Records supplied.
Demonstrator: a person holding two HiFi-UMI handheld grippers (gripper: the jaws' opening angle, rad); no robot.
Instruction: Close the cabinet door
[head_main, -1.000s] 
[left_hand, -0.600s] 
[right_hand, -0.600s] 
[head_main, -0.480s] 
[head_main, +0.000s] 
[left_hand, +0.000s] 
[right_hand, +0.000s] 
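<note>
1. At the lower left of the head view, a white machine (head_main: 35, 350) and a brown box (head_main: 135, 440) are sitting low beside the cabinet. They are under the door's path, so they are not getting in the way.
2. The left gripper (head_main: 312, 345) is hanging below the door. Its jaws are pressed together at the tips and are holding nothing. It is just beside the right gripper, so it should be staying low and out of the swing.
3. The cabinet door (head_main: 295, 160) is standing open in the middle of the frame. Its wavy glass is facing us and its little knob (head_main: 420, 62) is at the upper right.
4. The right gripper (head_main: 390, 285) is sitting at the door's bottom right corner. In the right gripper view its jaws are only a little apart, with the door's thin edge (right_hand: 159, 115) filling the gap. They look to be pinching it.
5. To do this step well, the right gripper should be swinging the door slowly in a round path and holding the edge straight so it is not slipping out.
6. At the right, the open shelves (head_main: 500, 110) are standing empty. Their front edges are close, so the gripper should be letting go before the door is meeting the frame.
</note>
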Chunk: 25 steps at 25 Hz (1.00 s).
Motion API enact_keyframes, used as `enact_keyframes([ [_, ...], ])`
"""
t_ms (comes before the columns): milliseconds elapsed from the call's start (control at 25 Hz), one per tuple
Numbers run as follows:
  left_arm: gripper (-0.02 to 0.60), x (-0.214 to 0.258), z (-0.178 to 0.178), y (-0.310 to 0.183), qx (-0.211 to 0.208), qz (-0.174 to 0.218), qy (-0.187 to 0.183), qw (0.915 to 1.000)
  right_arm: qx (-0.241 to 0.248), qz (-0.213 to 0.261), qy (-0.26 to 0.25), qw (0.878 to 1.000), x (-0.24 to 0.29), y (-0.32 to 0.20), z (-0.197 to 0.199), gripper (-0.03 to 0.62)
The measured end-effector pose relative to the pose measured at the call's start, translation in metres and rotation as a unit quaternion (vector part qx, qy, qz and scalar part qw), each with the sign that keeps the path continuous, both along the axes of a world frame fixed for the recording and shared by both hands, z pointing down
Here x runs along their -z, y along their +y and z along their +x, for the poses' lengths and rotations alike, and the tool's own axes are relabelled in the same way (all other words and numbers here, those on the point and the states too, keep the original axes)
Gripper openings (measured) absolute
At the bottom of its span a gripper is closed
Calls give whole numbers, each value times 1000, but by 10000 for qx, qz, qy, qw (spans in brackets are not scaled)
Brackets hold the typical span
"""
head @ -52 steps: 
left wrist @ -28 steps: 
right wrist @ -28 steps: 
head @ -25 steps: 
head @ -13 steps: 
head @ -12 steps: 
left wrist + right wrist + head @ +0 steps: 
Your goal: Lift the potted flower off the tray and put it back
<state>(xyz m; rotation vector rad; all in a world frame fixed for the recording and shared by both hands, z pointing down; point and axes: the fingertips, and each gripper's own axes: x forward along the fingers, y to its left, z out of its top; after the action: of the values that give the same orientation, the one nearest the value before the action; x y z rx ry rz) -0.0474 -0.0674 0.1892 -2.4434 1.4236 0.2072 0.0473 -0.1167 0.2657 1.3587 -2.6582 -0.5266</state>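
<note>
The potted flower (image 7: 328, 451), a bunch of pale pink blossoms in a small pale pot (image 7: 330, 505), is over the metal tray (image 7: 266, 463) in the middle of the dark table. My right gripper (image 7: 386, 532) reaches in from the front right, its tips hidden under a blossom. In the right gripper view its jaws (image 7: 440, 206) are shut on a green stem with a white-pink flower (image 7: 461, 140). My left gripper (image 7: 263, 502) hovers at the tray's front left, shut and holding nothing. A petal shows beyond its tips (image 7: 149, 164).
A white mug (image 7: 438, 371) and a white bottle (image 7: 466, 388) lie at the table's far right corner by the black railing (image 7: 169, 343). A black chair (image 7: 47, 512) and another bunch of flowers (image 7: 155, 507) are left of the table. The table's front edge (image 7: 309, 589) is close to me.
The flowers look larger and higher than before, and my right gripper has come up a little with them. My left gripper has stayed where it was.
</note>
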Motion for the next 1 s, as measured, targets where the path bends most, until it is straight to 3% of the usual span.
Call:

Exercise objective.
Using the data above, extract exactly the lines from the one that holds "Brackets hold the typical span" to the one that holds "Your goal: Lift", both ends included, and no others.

Exercise result.
Brackets hold the typical span
"""
head @ -52 steps: 
left wrist @ -28 steps: 
right wrist @ -28 steps: 
head @ -25 steps: 
head @ -13 steps: 
head @ -12 steps: 
left wrist + right wrist + head @ +0 steps: 
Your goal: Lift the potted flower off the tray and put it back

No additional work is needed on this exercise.